Решающий шаг (Савицкий) - страница 26

Я был наивен, я не знал, что «возвратиться» в нашей жизни никуда нельзя, что притча о блудном сыне — красивая сказка. То есть можно поселиться вновь в том же доме или той же комнате, но ты неизбежно ощутишь себя в другом измерении, это будет иной этап, не тот, что два года назад, да и сам ты непременно окажешься иным.

В этом смысле недолгий человеческий век более всего напоминает слоеный пирог: так же, как и великолепное произведение кулинарного искусства, его можно, если постараться, разобрать на этапы, слои, прослойки… Можно сжевать и не разбирая.

Впрочем, что толковать: вернуться домой раньше времени все равно было невозможно.

Я чувствовал себя в армии дома к началу военных действий, а мои школьные друзья, получившие по тем или иным причинам отсрочку от призыва, — я завидовал, им всю долгую предвоенную зиму, — а многие мои школьные друзья и подруги погибли, необстрелянные, в болотах под нашим городом.

И Борька Раков.

И Леша Иванов.

И Витя Беленький.

И Лена Климова.

И…

Нам тоже досталось, тем, кто служил недалеко от западной границы, — как нам досталось! Еле ноги унесли, а уж страха и горя хлебнули досыта. Да и могло ли быть иначе, ведь мы внезапно очутились в эпицентре той дикой сумятицы, того безжалостного смерча, который волочет за собой военная туча; в первые дни, по контрасту с невинными барашками мирного неба, смерч выглядит особенно чудовищным.

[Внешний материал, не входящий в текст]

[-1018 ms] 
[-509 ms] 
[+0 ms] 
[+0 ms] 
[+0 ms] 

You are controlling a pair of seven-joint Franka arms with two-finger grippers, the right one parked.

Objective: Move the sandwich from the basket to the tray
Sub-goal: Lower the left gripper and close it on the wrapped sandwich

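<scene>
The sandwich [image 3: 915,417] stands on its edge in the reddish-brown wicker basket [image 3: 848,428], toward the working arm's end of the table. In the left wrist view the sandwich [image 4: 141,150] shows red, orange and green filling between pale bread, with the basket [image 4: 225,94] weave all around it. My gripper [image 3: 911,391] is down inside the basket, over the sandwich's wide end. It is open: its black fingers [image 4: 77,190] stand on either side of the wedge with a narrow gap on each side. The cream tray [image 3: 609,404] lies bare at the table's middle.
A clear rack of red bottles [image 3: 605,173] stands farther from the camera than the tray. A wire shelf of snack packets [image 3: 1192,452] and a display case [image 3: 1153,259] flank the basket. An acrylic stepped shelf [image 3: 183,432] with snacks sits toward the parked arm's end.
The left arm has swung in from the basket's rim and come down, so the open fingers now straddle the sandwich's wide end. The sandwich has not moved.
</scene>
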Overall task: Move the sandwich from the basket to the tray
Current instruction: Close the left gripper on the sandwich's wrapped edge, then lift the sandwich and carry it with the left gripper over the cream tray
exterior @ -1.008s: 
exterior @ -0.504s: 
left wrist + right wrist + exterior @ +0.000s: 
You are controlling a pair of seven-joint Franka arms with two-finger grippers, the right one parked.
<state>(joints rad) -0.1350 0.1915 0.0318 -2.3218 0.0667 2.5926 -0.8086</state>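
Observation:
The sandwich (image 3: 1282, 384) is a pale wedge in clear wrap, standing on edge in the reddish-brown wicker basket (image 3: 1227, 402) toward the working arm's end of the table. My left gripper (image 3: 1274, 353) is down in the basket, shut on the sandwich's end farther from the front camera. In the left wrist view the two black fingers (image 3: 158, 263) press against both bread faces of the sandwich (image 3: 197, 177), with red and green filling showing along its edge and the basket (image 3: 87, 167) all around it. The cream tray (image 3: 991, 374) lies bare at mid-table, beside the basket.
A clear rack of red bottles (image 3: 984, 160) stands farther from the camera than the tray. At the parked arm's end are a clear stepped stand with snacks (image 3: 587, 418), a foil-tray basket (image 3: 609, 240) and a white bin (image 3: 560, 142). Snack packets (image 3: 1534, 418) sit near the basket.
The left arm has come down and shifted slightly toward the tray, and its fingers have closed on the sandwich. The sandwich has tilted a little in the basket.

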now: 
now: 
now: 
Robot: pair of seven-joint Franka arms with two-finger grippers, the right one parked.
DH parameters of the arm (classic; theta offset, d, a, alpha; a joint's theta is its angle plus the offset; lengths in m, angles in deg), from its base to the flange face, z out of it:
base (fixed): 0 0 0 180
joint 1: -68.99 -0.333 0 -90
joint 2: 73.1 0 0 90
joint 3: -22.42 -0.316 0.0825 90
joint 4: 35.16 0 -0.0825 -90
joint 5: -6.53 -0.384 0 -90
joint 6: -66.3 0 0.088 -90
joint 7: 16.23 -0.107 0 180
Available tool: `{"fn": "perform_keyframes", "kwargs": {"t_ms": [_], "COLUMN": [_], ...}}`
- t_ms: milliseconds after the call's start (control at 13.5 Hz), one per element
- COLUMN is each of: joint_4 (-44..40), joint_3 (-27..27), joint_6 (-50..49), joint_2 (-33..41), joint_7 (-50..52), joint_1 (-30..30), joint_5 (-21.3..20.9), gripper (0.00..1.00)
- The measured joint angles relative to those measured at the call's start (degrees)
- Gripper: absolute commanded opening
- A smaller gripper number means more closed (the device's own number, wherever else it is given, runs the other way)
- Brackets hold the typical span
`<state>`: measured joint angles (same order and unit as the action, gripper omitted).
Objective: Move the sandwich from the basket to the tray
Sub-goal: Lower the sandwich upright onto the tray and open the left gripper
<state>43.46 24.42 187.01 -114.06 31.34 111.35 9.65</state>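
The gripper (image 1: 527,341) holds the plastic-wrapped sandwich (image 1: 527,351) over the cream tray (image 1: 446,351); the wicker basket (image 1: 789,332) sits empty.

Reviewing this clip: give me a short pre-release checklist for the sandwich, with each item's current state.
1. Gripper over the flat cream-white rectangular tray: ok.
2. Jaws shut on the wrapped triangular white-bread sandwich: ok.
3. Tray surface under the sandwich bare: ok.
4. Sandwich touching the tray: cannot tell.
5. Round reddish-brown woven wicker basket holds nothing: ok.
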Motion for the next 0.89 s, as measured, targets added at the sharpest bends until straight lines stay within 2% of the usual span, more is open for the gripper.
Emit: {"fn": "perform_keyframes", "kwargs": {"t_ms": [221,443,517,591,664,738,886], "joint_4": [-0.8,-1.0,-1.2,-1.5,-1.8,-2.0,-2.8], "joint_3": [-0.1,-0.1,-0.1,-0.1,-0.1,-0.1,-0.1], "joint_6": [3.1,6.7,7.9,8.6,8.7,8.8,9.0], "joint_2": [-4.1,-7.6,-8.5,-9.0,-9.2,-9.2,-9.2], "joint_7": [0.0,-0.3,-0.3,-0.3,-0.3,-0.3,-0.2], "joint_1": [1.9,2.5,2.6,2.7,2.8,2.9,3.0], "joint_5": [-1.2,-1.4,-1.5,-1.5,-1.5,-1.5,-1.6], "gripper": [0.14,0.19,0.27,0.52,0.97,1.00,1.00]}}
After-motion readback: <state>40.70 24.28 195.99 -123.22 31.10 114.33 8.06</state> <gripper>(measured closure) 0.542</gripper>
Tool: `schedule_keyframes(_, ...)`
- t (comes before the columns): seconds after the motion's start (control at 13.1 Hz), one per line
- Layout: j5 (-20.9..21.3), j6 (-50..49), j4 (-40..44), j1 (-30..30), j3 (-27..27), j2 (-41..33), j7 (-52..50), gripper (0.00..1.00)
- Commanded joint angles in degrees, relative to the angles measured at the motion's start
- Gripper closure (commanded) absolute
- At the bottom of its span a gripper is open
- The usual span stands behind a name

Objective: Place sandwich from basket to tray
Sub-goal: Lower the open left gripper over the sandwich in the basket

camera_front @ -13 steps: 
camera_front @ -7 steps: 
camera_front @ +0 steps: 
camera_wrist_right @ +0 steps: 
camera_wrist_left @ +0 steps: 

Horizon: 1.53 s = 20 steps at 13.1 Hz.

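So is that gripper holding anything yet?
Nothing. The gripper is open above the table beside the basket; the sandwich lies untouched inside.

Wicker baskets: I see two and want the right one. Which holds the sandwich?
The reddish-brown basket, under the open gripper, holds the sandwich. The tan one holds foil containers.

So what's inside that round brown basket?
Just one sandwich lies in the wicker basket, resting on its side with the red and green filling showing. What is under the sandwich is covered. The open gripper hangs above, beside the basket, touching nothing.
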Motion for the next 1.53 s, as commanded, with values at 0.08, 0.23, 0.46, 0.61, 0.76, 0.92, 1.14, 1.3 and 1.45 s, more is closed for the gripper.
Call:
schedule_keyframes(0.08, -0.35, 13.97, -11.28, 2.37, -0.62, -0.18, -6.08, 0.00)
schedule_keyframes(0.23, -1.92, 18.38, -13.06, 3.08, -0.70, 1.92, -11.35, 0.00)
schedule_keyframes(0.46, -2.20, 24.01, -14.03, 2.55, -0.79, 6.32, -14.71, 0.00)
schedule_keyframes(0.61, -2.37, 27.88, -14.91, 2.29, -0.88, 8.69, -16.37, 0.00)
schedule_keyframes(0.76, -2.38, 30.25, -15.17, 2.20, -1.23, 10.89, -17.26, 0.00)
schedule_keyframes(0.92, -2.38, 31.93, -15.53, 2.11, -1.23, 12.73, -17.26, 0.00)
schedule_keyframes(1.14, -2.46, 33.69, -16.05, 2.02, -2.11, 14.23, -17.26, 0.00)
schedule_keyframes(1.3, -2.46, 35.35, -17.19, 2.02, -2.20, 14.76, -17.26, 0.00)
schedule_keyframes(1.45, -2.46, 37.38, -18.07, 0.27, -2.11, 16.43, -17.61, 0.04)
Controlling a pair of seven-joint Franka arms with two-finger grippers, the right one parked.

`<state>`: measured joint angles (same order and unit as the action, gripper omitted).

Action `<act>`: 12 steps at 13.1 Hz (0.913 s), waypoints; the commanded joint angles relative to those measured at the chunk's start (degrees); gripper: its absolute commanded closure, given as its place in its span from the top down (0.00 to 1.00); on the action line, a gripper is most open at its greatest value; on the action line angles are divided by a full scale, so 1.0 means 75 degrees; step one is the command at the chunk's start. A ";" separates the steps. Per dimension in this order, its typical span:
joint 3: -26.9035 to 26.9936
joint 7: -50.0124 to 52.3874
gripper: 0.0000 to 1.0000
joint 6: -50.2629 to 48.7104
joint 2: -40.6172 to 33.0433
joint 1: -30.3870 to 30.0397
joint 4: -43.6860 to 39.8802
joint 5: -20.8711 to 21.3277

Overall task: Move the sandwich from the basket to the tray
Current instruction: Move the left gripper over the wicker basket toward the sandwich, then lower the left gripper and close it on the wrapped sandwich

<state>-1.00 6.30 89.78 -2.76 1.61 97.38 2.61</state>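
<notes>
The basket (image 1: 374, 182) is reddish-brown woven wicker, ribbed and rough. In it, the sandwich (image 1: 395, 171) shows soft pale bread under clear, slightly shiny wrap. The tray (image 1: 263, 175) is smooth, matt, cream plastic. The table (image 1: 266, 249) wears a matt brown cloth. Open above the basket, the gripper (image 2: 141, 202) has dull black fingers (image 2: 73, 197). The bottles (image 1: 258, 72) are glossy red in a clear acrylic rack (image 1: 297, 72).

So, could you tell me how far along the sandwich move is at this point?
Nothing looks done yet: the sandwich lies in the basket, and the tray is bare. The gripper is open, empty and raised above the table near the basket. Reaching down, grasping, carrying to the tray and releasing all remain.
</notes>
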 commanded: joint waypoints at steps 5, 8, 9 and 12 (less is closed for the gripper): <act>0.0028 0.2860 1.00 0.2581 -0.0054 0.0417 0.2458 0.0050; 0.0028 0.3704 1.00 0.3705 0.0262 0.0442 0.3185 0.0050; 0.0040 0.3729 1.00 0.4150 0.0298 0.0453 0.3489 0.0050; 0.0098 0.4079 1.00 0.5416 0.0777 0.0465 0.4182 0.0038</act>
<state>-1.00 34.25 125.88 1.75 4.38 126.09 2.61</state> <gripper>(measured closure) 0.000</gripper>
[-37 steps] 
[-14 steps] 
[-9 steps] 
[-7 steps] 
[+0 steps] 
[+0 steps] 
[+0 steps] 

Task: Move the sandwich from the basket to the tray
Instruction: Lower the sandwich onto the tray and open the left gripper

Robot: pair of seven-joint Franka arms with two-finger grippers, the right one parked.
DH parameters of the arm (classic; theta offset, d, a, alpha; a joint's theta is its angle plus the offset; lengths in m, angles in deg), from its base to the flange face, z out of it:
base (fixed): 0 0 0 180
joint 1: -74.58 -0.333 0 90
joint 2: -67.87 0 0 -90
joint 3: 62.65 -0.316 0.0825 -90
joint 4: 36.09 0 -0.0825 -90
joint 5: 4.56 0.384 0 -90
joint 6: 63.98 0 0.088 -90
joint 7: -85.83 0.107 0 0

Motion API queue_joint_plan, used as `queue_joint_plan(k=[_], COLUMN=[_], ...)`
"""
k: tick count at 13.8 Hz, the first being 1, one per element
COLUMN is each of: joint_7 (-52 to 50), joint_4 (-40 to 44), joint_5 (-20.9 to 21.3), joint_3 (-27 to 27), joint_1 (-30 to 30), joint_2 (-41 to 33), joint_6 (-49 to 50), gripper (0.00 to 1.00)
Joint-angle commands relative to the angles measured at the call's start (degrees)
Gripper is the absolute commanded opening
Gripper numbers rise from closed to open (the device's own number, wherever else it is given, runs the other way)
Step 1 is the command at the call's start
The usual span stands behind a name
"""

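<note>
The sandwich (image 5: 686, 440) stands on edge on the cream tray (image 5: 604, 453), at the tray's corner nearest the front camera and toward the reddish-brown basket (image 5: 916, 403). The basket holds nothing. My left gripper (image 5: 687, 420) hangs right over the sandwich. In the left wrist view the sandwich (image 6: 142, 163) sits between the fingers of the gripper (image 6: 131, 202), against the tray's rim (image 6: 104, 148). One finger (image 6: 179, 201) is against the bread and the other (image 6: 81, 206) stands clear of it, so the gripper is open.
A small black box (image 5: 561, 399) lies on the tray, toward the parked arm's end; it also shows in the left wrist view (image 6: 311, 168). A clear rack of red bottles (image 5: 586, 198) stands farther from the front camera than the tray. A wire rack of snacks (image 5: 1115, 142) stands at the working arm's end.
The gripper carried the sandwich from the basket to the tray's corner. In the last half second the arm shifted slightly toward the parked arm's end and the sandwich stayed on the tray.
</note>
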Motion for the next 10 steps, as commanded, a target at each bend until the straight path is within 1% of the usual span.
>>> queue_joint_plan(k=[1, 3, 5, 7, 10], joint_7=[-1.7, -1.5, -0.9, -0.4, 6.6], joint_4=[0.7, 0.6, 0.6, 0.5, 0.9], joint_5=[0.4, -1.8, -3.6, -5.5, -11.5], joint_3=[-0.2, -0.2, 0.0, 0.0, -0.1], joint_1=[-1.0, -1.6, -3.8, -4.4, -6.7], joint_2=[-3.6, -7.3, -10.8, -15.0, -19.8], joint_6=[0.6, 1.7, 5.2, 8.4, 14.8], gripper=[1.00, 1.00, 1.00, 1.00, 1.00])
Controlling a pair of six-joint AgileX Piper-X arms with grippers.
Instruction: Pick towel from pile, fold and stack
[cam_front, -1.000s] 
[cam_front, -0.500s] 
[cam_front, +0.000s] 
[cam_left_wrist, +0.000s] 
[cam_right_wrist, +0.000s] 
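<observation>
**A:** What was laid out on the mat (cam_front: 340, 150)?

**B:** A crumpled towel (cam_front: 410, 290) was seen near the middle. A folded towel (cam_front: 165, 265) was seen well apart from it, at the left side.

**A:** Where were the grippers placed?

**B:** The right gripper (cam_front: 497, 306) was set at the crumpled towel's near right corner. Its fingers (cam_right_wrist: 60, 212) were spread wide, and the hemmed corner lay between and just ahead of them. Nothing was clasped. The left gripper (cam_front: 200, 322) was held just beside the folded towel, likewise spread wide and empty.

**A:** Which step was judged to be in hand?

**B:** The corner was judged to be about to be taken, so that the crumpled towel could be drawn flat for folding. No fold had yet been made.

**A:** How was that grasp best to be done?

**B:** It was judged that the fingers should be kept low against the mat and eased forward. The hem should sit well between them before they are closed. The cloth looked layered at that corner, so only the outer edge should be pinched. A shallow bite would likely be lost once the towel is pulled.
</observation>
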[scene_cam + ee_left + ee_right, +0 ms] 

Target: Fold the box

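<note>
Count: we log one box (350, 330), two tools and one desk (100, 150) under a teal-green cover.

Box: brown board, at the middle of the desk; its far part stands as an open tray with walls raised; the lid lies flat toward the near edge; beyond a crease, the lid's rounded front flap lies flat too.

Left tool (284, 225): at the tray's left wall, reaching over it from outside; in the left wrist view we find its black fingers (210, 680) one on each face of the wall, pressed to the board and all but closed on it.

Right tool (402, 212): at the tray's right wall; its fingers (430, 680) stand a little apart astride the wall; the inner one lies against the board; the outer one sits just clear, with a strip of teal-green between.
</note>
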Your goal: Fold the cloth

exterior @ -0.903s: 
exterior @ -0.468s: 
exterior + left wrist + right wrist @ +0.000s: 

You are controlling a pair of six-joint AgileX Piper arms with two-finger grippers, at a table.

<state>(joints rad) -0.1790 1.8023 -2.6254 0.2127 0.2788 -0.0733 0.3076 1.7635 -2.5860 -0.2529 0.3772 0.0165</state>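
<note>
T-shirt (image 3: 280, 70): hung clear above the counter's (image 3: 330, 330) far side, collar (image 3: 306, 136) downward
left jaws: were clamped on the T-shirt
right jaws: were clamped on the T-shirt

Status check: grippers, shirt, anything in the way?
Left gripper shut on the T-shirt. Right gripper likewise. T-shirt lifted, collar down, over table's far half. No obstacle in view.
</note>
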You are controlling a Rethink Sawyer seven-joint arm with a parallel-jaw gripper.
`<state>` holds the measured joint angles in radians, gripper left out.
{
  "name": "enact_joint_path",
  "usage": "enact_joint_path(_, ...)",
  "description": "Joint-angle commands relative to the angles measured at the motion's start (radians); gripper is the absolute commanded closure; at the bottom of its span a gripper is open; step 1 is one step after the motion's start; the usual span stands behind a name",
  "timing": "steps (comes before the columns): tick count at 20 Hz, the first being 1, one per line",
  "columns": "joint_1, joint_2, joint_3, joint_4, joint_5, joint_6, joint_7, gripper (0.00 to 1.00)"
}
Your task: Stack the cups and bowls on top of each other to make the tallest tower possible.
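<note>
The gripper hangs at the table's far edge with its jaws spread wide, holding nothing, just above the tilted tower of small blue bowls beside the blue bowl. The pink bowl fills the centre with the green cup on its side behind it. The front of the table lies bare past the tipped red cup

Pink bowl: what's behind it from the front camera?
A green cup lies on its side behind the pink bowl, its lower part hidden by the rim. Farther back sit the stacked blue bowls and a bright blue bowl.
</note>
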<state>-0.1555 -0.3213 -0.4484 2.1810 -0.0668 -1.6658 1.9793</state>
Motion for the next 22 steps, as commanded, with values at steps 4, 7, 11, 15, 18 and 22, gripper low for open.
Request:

Потом привыкаешь мало-помалу.

Внезапно… внезапное нападение… момент внезапности… Все это так и было, вероятно, в других местах. Только мы-то служили в Риге, городе, где всегда жило много немцев и где никто, от мала до велика, не сомневался в том, что война с Германией начнется в самое ближайшее время — об этом говорили на улицах, в магазинах, разлюбезная моя старушка в мелочной лавке и та считала своим долгом нас предупредить. Когда на рассвете двадцать второго июня мы входили в город, окна жилых домов были аккуратно крест-накрест заклеены полосками бумаги — считалось, что благодаря этой несложной операции при бомбежке вылетят не все стекла. На рассвете! Жители заранее подготовились, да и мы, солдаты, знали прекрасно, что вот-вот будет война, и говорили, естественно, об этом между собой.

Но несмотря на то что мы заранее знали, что гром должен грянуть, я все же долго и мучительно переживал перепад между последним мирным днем и первым военным.

Как раз к этому времени я успел проникнуться всем тем, чему нас обучали в полковой школе; мое бытие стало определяться уставами и наставлениями, воинским порядком и дисциплиной, приказами и замыслами командования — мне оставалось поточнее эти приказы исполнять, осуществлять эти замыслы.